Track progress through subtasks
Remember where objects are located
Avoid repeating failed attempts
Adapt when something changes

The solution: A multi-scale memory architecture that handles different time scales with different memory representations.

METHOD: Multi-Scale Embodied Memory

Three Memory Components

1. Short-term: Efficient Video Encoder

Stores and encodes the recent frame history
Handles the immediate sensory input
Compresses recent observations into a usable embedding

2. Long-term: Textual "Notes" about Task Progress

Maintains high-level, symbolic memory in natural language
Actively selected by the model—only store what matters
Examples: "Mug already placed on counter", "Coffee beans already added", "Window left pane still dirty"
Compact, human-readable, easy for language models to reason over

3. Subtask Selection Reasoning

Model chooses what to remember based on current context
Decides which subtask to work on next based on memory
Enables in-context adaptation when things go wrong

Key Design Choice: Mixing video (dense perceptual) and text (sparse symbolic) gives the best of both worlds. Video captures geometry and appearance that text can't. Text compresses high-level progress compactly and maintains information over much longer horizons than pure video approaches.

Experimental Results

MEM was tested on six long-horizon robotic tasks:

Task	Description	Duration
Swap 3 Mugs	Exchange positions of three mugs on counter	~1 min
Find Object	Search for hidden object in kitchen	~2 min
Unpack Groceries	Put all grocery items into correct cabinets	~5 min
Scoop Coffee	Fill coffee maker with ground coffee	~3 min
Grilled Cheese	Full preparation of grilled cheese sandwich	~10 min
Window Cleaning	Clean both sides of entire window	~15 min

Baseline Comparison

MEM outperformed all baselines across all tasks: - No memory: Pure image-to-action policy, fails on anything beyond a few steps - Pooling memory: Average all frames, loses temporal structure - Proprioceptive memory: Only remembers joint positions, misses object state - MEM (full): Achieves highest success rate across all task lengths

Ablation Studies

The full π₀.₆-MEM model was compared against ablated versions: - No memory: Low success rate, especially on longer tasks - Video only: Better than no memory but still degrades on long horizons - Naive text+video: Better but still less robust than active selection - Text only: Lacks perceptual detail, fails on spatially precise actions - Full MEM: Best overall performance, especially on tasks > 5 minutes

Performance degrades more slowly with MEM as task duration increases compared to baselines.

Key Findings

MEM enables in-context adaptation: Robots can adjust strategies after failures by recalling what didn't work.
Robust to occlusions and partial observability: Memory maintains state information even when objects aren't visible.
Handles truly long-horizon tasks: Successfully completes 10-15 minute tasks like making grilled cheese or cleaning a full window.
Multi-scale is better than single-scale: Combining video (short-term dense) with text (long-term sparse) outperforms any single representation.
Active selection matters: Letting the model choose what to remember is better than just storing everything.

Why This Matters

Most robot learning today focuses on short-horizon tasks in controlled settings. But for robots to be useful in real homes, they need to complete long, complex tasks. Memory is the missing component that makes this possible.
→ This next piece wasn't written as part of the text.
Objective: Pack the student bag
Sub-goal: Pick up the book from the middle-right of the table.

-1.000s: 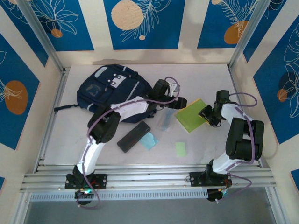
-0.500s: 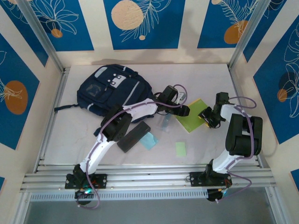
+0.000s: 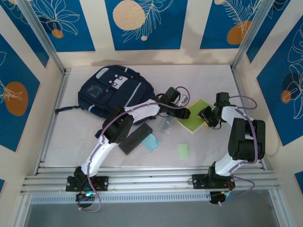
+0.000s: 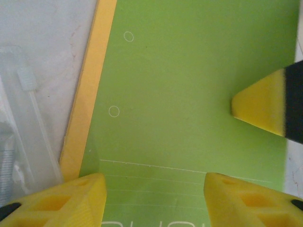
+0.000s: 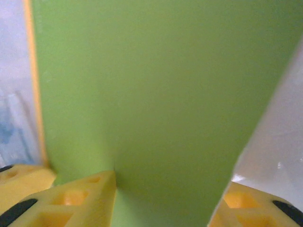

MEM shows that a hierarchical, multi-scale approach works: different time scales need different memory representations. Dense perceptual compression for the recent past, sparse symbolic notes for the long-term.

**Project Homepage:** More details at <https://www.pi.website/research/memory> **Paper PDF:** <https://www.pi.website/download/Mem.pdf>

A Taxonomy of Memory Approaches

Recently, RoboMME provides a comprehensive benchmark and taxonomy for evaluating memory in VLA models. They classify memory approaches along two dimensions:

By Cognitive Function (Task Types)

Functional Classification (What memory is for)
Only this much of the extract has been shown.